> [WHAT YOU HAVE TO DO] Below are entries; repeat exactly, and nothing else, the lines from the one holding "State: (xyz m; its" through the one holding "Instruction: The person", inclusive. Leave the pictures out.

════════════════

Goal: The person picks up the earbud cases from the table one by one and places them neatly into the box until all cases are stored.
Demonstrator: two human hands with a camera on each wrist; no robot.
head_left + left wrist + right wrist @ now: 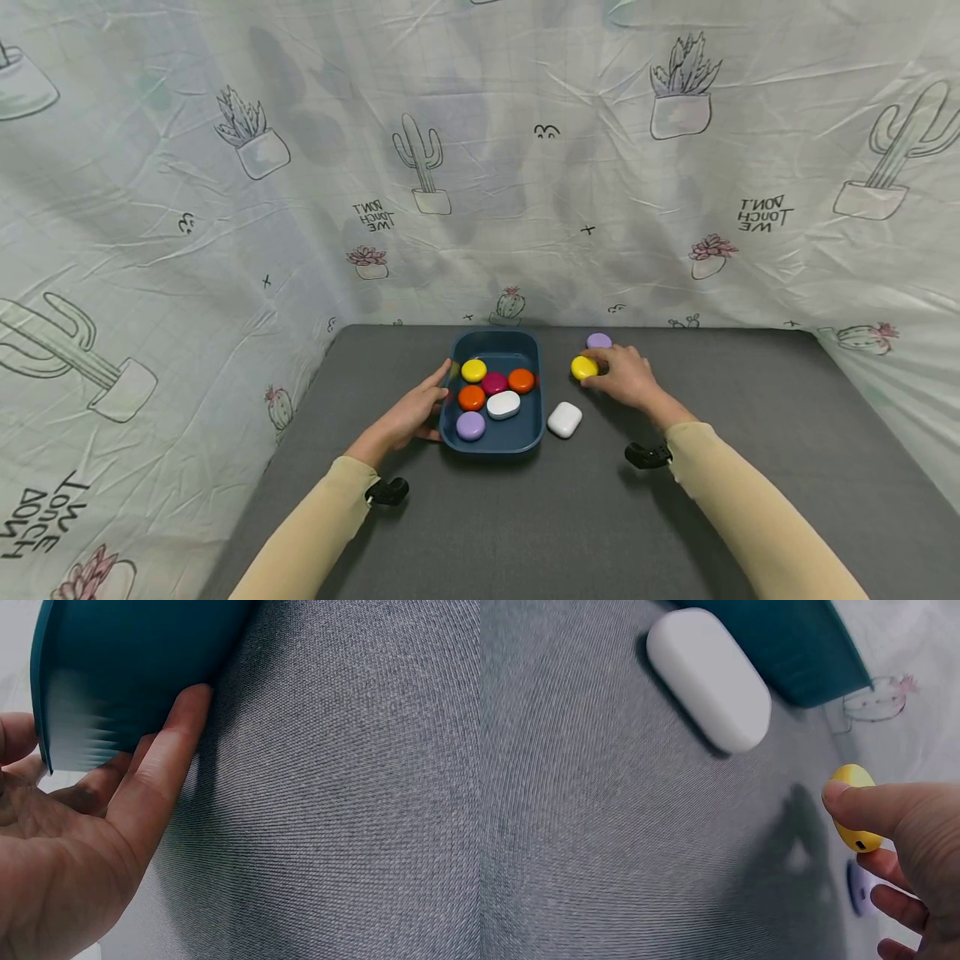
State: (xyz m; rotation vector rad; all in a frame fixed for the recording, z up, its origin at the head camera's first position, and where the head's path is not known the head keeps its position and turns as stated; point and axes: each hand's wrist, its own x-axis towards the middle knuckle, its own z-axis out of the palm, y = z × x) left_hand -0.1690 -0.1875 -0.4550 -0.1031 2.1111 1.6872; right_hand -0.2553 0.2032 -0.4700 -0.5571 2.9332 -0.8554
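Observation:
My right hand [621,377] pinches a yellow rounded case [583,368] between thumb and fingers, right of the blue tray [491,451]. In the right wrist view, that yellow case [847,829] shows a small dark slot and is held over the grey surface. A lilac round case [598,341] lies just behind this hand, and a white rounded case [564,419] sits between it and the tray. Fairly straight fingers of my left hand [408,417] rest against the tray's left side. The left wrist view shows a fingertip low on the tray's outer wall [127,667].
Inside the tray lie a yellow case [473,371], two orange ones, a crimson one [494,383], a white one [503,405] and a lilac one [470,426]. A printed curtain [480,167] hangs behind the grey table [480,533].

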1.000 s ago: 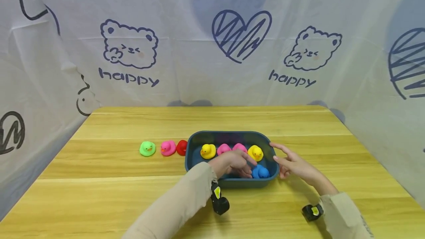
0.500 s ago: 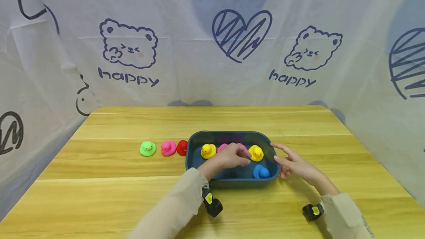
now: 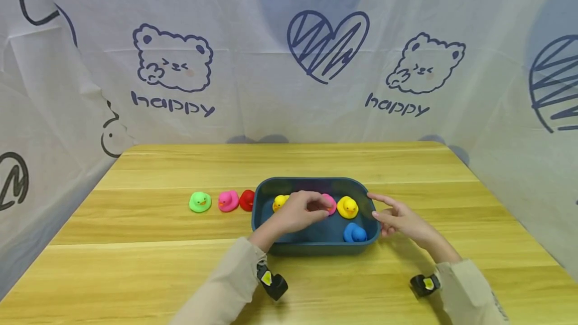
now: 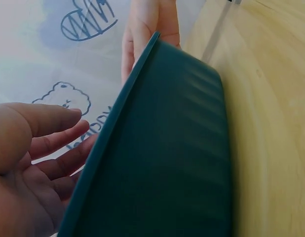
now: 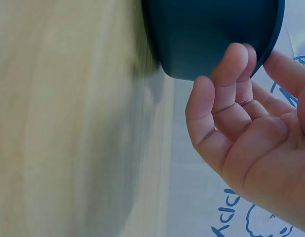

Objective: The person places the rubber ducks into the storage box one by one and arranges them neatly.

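Note:
A dark blue-green plastic basin (image 3: pixel 316 249) holds several rubber ducks. My left hand (image 3: pixel 298 213) hovers over its middle, thumb and fingers apart, with nothing seen between them in the left wrist view. Under that hand one pink duck is mostly hidden; another pink duck (image 3: pixel 331 204) shows beside the fingertips. A yellow duck (image 3: pixel 279 201) is partly covered at the left. A second yellow duck (image 3: pixel 347 207) and a blue duck (image 3: pixel 355 233) sit at the right end. Against the basin's right end rests my right hand (image 3: pixel 404 222), fingers loosely bent and touching the outer wall.
Left of the basin, a green duck (image 3: pixel 200 202), a pink duck (image 3: pixel 229 200) and a red duck (image 3: pixel 247 200) stand in a row on the wooden table (image 3: pixel 158 270). The red one is close to the basin wall. A printed cloth (image 3: pixel 253 89) hangs behind.
My left hand has lifted away from the blue duck and moved left and back over the pink ducks. The blue duck stays in the basin's front right corner. My right hand keeps its place.

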A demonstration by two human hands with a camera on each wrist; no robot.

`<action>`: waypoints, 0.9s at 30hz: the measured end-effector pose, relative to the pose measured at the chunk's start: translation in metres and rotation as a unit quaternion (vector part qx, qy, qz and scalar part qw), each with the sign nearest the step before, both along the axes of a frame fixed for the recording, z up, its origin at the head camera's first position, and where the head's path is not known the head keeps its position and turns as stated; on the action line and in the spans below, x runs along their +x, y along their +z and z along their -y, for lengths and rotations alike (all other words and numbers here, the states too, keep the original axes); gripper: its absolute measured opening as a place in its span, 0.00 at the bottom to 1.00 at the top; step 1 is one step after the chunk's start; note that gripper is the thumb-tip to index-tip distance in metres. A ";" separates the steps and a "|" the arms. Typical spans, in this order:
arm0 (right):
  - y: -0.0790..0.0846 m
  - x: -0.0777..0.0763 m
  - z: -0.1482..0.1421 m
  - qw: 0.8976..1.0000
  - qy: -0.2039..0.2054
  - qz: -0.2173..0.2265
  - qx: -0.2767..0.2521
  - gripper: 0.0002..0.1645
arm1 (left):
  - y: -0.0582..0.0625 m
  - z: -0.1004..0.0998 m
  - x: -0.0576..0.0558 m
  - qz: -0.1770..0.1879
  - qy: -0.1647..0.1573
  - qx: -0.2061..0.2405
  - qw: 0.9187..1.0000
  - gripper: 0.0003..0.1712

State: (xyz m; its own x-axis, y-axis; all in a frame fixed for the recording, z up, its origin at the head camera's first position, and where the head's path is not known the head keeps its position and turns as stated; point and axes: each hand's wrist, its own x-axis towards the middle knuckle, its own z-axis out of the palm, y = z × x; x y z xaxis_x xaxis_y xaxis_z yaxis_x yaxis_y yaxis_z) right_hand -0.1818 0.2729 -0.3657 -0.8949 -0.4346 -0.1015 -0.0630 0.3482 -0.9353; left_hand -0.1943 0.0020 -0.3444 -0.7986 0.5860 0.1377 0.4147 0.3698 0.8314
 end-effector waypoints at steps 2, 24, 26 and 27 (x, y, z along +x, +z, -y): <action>0.001 0.000 0.001 1.000 -0.003 -0.002 -0.001 0.36 | 0.001 0.006 0.000 -0.003 0.010 0.004 1.000 0.09; 0.003 0.001 0.003 1.000 -0.012 0.003 -0.017 0.36 | 0.004 0.072 0.002 -0.058 0.109 0.080 0.989 0.09; 0.003 0.001 0.003 1.000 -0.011 0.003 -0.018 0.36 | 0.003 0.079 0.002 -0.067 0.122 0.082 0.987 0.09; 0.003 0.001 0.003 1.000 -0.010 0.002 -0.018 0.36 | 0.002 0.083 0.001 -0.074 0.128 0.085 0.985 0.09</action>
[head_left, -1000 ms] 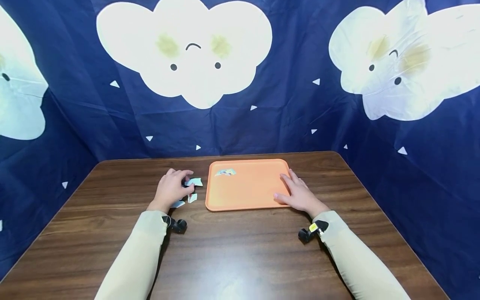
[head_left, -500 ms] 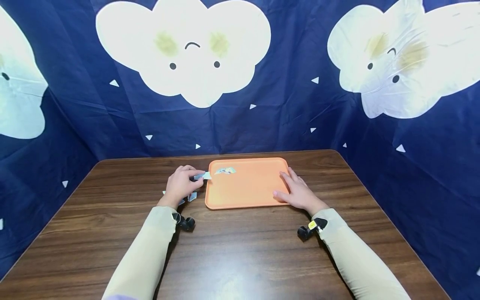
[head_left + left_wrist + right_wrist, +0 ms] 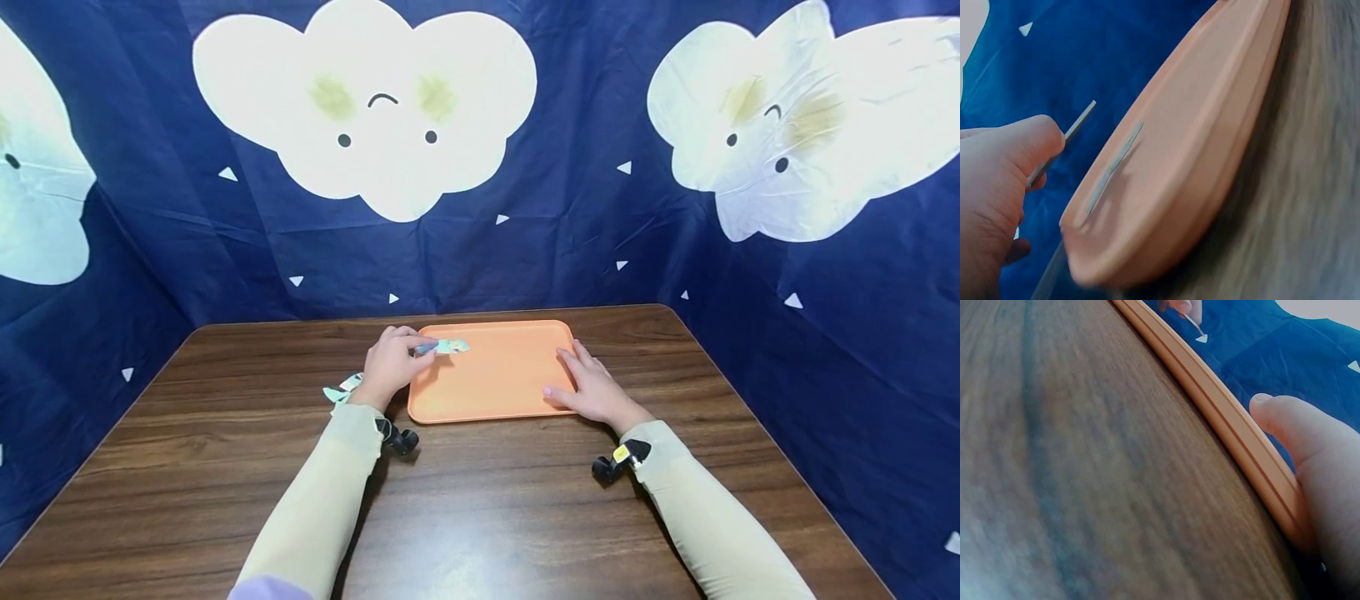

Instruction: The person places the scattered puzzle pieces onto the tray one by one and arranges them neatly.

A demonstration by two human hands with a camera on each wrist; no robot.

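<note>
My left hand (image 3: 390,365) pinches a thin, flat puzzle piece (image 3: 1080,122) between thumb and fingers, above the left end of an orange tray (image 3: 495,379). Seen nearly edge-on in the left wrist view, the held piece is up off the tray. Below it, another printed puzzle piece (image 3: 1115,170) lies flat on the tray, close to its far left corner; the head view shows the two overlapping. At the tray's right end, my right hand (image 3: 592,392) rests with fingers spread over the rim, and its thumb (image 3: 1285,419) shows beside the rim in the right wrist view.
Several loose light-blue puzzle pieces (image 3: 342,389) lie on the brown wooden table (image 3: 480,500) left of the tray, partly hidden by my left wrist. A dark blue cloth (image 3: 465,258) with white clouds hangs behind the table's back edge.
My left hand has picked up a piece from the table left of the tray and carried it right, over the tray's left rim. My right hand stays at the tray's right end.
</note>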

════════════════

> [EXERCISE SOLUTION]
State: (xyz m; its own x-axis, y-axis; all in a frame fixed for the recording, z up, its origin at the head camera's first position, and where the head's path is not known the head keeps its position and turns as stated; point and axes: each hand's wrist, its own x-axis towards the middle knuckle, its own z-axis out of the palm, y = z × x; x y z xaxis_x xaxis_y xaxis_z yaxis_x yaxis_y yaxis_z) right_hand -0.1818 0.2729 -0.3657 -0.8949 -0.4346 -0.1015 -0.0630 0.3482 -0.9353; left_hand -0.1943 0.0020 -0.3444 -0.7986 0.5860 0.1377 0.4147 0.3698 0.8314
 end-effector waypoints at steps 2, 24, 26 and 27 (x, y, z along +x, +z, -y): <action>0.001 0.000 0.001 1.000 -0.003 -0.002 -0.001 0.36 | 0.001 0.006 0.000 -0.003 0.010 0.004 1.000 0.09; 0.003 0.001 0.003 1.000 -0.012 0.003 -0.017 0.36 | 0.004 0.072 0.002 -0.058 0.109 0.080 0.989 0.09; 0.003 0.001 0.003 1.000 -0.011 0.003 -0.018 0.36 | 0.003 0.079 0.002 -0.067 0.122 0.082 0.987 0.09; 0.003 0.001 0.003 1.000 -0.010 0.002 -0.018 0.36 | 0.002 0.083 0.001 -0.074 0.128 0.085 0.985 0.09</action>
[head_left, -1000 ms] 
[head_left, -500 ms] 
[head_left + left_wrist + right_wrist, +0 ms] 

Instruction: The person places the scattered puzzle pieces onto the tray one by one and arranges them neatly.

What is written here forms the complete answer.